Box set by the Velvet Underground
- Released: February 1997
- Genre: Rock; pop; proto-punk;
- Length: Disc one: 1:01:46 Disc two: 1:05:56
- Label: Rhino
- Producer: Bill Inglot Patrick Milligan

The Velvet Underground chronology
| Peel Slowly and See (1995) | Loaded (Fully Loaded Edition) (1997) | Final V.U. 1971–1973 (2001) |

= Loaded (Fully Loaded Edition) =

Loaded (Fully Loaded Edition) is a two-disc boxed-set by the American rock band the Velvet Underground, released on February 18, 1997 by Rhino Records. It contains the full length version of the original 1970 album, Loaded, and an additional 17 previously unreleased tracks. It also contains numerous alternate takes, alternate mixes, and demo versions of Loaded singles. The set contains a 23 page booklet authored by music journalist David Fricke, and also features unseen session photographs of the band.

==Background==
Producer Bill Inglot discovered the previously unissued material as he was researching the Polydor Chronicles boxed set. He explained, "it wasn't really brain surgery to find this stuff. It's not like these things were buried under Ertegun's ashtrays or anything like that". He went on to say that "it was just that no one had ever really looked for it, the reason this stuff was never [bootlegged] was that it was never mixed down, or if it was mixed down, the mixes didn't survive over time". Rhino A&R manager Patrick Milligan, who co-produced the set, recalls that after looking over the newfound material, "the decision to present an 'alternate album' arose naturally ... since there's enough for two discs, why not organize it this way ... it just sort of came about because the material was just there".

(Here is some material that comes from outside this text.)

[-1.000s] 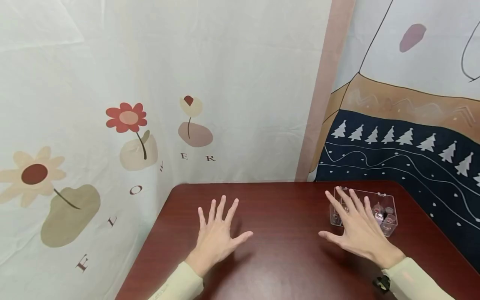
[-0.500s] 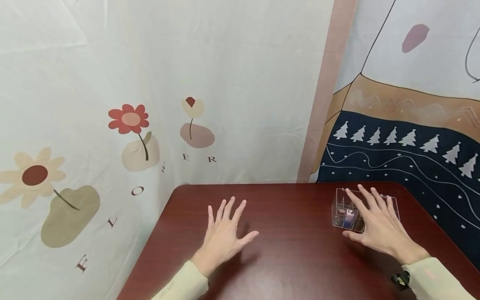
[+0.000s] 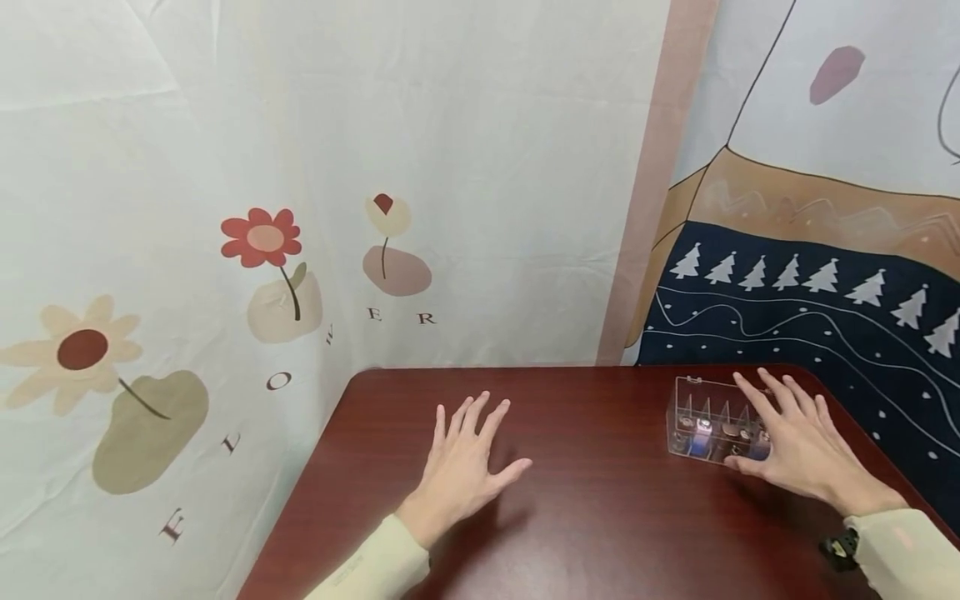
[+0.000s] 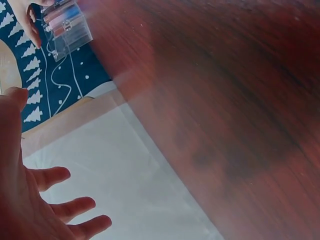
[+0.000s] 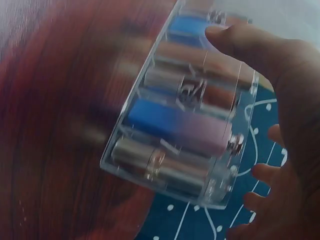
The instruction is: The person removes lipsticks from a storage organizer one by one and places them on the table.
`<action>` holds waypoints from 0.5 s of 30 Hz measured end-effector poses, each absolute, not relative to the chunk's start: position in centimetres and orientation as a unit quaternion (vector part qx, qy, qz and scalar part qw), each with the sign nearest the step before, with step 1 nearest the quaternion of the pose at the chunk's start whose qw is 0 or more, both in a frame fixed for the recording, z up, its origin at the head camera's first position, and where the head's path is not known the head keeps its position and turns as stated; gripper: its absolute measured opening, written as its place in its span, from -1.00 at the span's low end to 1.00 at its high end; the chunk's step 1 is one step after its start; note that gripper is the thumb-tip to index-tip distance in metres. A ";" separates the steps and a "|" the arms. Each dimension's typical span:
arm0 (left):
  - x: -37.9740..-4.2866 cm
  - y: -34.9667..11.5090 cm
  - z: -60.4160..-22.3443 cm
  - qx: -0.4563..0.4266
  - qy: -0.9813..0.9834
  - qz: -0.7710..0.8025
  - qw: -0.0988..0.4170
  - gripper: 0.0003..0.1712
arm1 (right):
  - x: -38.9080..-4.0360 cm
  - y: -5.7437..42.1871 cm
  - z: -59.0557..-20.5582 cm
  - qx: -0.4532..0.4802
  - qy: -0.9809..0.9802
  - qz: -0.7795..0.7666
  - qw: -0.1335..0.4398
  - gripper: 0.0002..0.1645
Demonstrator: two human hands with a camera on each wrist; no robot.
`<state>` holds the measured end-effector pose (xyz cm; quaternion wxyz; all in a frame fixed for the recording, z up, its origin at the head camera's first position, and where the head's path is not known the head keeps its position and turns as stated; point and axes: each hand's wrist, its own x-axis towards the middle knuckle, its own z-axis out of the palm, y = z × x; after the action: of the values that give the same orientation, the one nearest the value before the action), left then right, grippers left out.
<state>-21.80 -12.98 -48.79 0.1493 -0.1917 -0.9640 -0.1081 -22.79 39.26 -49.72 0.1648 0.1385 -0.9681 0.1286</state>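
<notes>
A clear plastic box point(image 3: 679, 402) with dividers stands at the far right of the table. Lipstick-like tubes lie in its slots; one is blue and pink point(image 5: 175, 126), another is metallic point(image 5: 157, 162). My right hand point(image 3: 813, 454) is spread over the box's right end, thumb at the near side and fingers toward the back, covering that end in the head view. Whether it touches the box I cannot tell. My left hand point(image 3: 463, 475) hovers above the middle-left of the table, fingers apart, holding nothing.
The dark red-brown table point(image 3: 585, 533) has rounded far corners. A white cloth point(image 3: 510, 167) with printed flowers hangs behind and to the left. At the right hangs a navy cloth point(image 3: 787, 321) with printed trees.
My right hand has moved right across the box, uncovering its left slots. My left hand has drifted slightly to the right. The box appears to stay in place.
</notes>
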 end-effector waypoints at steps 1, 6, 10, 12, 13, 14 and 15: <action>-21.8 -12.9 -48.8 -0.195 -0.963 -0.109 0.153 0.10 | -22.9 39.5 -49.7 0.134 -0.970 0.131 0.155 0.73; -22.2 -12.2 -48.7 -0.212 -0.955 -0.112 0.173 0.05 | -23.4 40.5 -49.3 0.111 -0.978 0.131 0.121 0.68; -22.2 -11.7 -48.6 -0.224 -0.950 -0.117 0.181 0.02 | -23.7 40.7 -49.4 0.111 -0.976 0.141 0.123 0.60; -22.3 -11.4 -48.5 -0.229 -0.949 -0.119 0.181 0.01 | -23.9 40.7 -49.3 0.116 -0.974 0.149 0.127 0.56; -22.3 -11.3 -48.4 -0.232 -0.948 -0.118 0.182 0.00 | -23.9 40.7 -49.3 0.118 -0.973 0.152 0.127 0.54; -22.3 -11.2 -48.4 -0.233 -0.948 -0.117 0.182 0.00 | -24.0 40.7 -49.2 0.120 -0.973 0.154 0.127 0.53; -22.3 -11.1 -48.4 -0.235 -0.948 -0.117 0.182 0.00 | -24.0 40.7 -49.1 0.122 -0.973 0.155 0.124 0.52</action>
<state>-22.32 -11.05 -48.39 0.1822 -0.2351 -0.9476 -0.1165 -24.04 40.70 -49.08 0.1238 0.1217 -0.9726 0.1549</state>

On the original 1970 album, "Sweet Jane", which American music critic, Richie Unterberger, refers to as the "most renowned Loaded track", the bridge "heavenly days of wine and roses" is left out, but it is resurrected for this album. Additionally, after Lou Reed had quit the band, a coda was chopped out of "Sweet Jane" on the original album, and it is restored as well. Speaking to People Magazine in 1997, Reed said that "any album that has 'Sweet Jane' and 'Rock & Roll' on it has to be a killer album," referring to the 1970 album. He went on to say about his leaving the band, "I was unhappy about the management that went along with the album, not the album itself". When asked about the new boxed-set being released, he opined, "I can't imagine it's going to do well, the Velvet Underground was a cult group, always was, always will be". Reed told music journalist David Fricke that the single "Rock & Roll" is about him, "if I hadn't heard rock 'n' roll on the radio, I would have had no idea there was life on this planet", he quipped.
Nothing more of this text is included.